== EXERCISE GOAL ==
Look at the data below and print exactly the lines from its first line through the line with "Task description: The"; the pictures stay out of the copy.

== RECORDS TO PROCESS ==
_ _ _ _ _

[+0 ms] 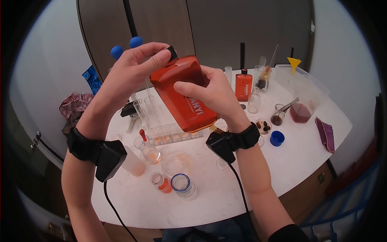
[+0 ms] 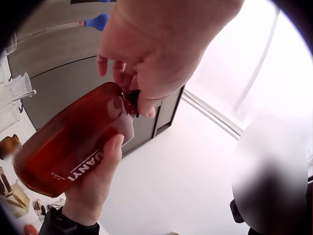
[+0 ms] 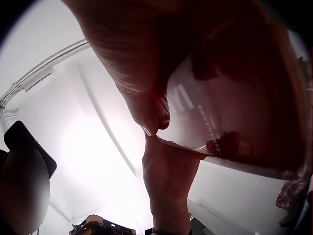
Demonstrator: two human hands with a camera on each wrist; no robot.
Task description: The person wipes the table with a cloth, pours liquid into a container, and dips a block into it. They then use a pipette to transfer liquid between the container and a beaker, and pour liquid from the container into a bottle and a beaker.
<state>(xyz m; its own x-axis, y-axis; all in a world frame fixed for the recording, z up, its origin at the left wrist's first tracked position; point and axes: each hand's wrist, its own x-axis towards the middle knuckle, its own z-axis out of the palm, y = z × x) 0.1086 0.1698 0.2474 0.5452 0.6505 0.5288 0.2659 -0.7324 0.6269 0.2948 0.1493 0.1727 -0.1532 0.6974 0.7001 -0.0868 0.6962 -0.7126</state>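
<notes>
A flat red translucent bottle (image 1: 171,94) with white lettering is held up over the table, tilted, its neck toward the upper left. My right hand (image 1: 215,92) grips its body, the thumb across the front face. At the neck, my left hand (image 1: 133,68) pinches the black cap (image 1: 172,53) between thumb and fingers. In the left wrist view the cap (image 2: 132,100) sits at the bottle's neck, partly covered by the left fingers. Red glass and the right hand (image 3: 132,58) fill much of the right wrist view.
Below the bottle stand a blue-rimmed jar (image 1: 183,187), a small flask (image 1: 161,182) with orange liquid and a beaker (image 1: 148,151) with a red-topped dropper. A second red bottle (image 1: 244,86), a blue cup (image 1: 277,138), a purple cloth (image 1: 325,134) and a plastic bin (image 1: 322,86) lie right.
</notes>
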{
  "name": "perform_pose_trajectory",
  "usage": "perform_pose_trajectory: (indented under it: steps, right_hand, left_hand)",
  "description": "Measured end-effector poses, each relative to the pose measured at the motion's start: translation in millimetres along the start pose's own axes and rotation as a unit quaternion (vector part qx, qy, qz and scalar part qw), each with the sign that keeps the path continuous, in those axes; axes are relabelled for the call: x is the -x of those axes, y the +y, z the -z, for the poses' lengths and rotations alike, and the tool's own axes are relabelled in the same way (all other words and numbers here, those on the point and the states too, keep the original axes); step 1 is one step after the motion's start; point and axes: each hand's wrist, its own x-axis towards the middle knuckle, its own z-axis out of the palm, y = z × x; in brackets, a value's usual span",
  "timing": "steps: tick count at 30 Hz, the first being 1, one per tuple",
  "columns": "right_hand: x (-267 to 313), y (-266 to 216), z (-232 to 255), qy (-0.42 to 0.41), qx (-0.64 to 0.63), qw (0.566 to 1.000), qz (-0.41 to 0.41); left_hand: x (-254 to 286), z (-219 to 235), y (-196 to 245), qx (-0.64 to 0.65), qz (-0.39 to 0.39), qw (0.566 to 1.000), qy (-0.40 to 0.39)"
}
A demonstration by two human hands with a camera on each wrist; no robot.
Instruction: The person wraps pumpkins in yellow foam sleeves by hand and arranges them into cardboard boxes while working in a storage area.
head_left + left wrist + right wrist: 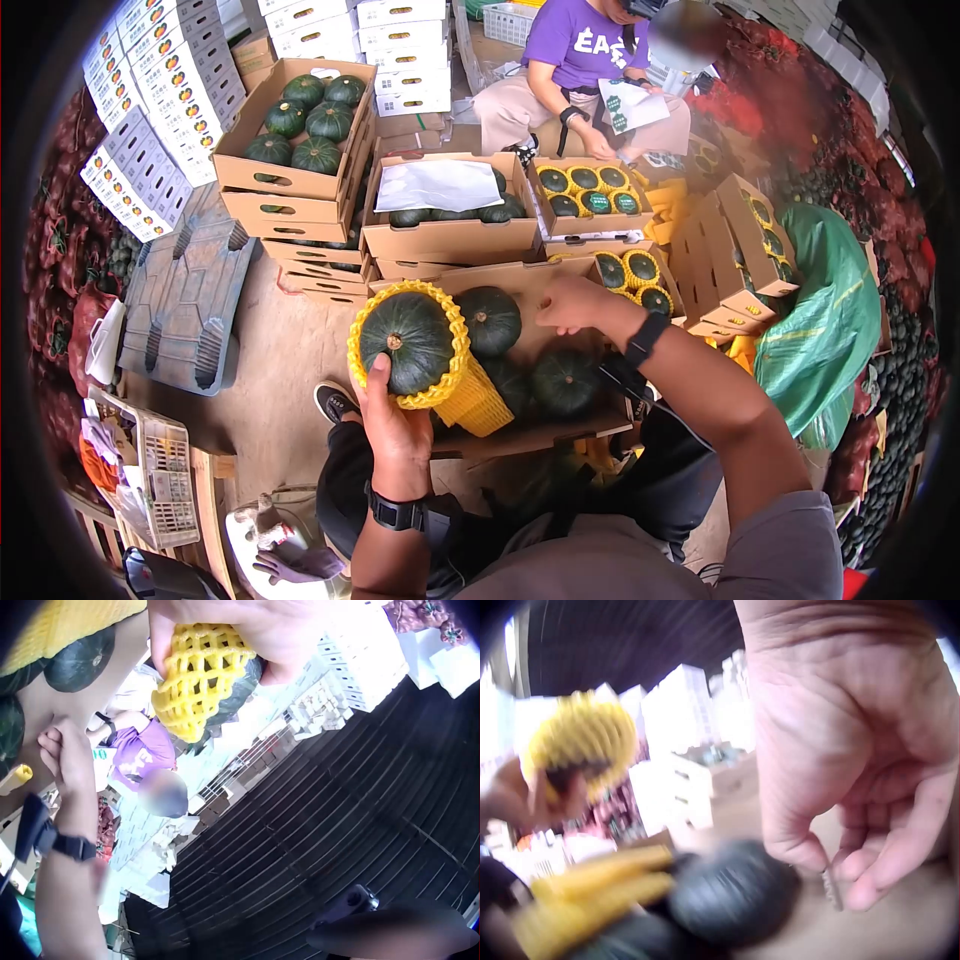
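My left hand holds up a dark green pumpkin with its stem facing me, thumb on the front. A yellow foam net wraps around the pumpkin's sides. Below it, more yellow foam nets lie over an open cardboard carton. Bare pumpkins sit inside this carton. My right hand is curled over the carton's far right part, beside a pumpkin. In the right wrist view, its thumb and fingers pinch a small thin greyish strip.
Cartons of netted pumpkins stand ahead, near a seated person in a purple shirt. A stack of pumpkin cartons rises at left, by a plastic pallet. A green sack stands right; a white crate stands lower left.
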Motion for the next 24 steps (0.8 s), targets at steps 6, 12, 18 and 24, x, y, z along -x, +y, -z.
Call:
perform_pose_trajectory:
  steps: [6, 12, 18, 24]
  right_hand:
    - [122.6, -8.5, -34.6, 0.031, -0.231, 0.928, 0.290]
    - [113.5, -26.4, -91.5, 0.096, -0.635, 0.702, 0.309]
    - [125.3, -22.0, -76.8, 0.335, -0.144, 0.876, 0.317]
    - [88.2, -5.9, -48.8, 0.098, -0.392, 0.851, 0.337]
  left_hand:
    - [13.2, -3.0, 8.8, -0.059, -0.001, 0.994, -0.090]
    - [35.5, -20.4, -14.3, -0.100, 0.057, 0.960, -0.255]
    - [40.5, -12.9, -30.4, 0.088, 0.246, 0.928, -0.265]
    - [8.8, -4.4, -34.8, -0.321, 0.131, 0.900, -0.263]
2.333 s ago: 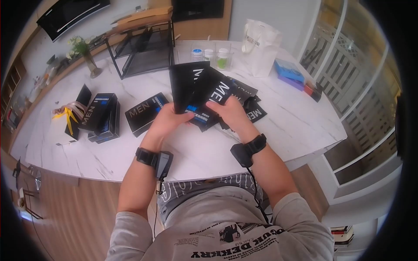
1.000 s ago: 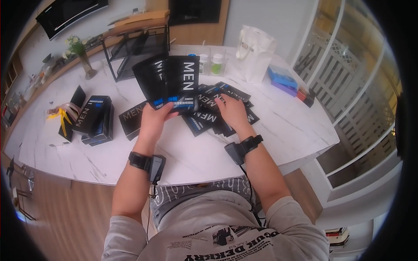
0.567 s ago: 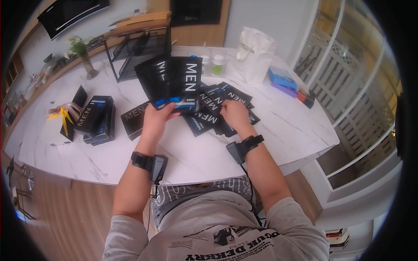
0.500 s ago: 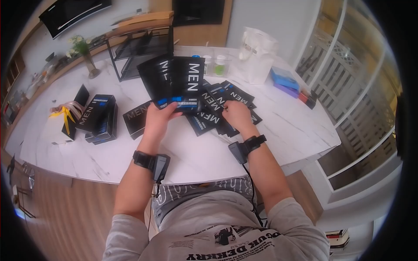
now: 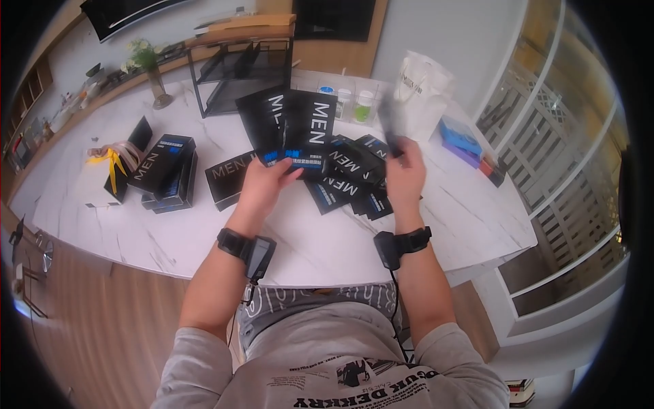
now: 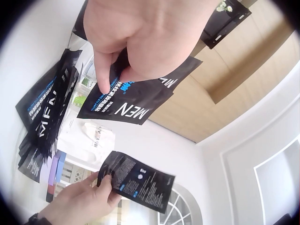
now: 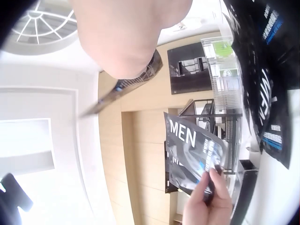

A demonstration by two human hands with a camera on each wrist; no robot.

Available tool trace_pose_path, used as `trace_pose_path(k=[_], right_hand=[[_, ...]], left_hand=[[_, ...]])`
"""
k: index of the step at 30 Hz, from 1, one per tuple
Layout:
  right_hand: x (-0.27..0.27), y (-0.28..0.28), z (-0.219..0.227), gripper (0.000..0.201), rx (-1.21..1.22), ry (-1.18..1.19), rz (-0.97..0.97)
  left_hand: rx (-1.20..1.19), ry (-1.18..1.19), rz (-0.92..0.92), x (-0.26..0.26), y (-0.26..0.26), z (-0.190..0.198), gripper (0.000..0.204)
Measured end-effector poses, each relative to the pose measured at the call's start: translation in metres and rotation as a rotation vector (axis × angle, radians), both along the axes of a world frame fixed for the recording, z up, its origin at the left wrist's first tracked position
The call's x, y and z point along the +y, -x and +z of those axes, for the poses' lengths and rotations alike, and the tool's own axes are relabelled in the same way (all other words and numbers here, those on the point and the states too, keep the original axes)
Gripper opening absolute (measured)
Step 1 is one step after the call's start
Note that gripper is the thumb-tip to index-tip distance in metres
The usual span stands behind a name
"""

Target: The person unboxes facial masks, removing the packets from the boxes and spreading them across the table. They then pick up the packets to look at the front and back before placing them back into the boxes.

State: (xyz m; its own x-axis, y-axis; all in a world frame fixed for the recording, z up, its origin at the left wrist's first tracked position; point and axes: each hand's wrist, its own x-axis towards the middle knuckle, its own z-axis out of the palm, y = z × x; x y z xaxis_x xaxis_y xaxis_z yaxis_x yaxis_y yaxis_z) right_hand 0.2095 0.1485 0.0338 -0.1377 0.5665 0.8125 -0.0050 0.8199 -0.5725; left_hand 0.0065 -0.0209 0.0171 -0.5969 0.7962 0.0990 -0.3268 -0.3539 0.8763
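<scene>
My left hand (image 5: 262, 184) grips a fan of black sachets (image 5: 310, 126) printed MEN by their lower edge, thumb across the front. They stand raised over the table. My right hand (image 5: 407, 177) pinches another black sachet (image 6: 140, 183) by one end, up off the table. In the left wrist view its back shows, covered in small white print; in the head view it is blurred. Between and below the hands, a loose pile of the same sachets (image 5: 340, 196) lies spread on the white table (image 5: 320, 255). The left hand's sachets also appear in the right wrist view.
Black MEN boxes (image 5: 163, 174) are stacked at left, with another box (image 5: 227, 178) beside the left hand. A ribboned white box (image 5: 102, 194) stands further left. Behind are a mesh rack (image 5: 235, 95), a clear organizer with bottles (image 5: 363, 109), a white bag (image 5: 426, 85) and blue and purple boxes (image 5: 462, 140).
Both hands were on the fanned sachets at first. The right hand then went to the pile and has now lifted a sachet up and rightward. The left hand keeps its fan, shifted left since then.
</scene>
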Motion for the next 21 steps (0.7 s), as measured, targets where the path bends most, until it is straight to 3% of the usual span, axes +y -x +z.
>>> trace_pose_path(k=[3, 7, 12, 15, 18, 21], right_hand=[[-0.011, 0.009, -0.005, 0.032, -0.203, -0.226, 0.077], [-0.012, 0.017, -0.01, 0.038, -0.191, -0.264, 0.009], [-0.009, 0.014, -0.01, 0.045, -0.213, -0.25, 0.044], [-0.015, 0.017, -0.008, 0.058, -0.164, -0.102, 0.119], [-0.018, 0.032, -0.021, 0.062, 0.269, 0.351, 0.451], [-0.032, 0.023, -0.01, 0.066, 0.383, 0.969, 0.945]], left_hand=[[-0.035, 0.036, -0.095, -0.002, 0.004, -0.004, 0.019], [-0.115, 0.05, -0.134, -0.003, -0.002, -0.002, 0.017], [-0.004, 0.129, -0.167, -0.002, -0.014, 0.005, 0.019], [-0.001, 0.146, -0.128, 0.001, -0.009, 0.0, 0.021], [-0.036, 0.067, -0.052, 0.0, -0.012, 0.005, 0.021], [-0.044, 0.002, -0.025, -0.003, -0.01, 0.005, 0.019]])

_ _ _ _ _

== EXERCISE ANSWER ==
[+0 ms] 
[+0 ms] 
[+0 ms] 
Demonstrator: two human hands with a camera on each wrist; no robot.
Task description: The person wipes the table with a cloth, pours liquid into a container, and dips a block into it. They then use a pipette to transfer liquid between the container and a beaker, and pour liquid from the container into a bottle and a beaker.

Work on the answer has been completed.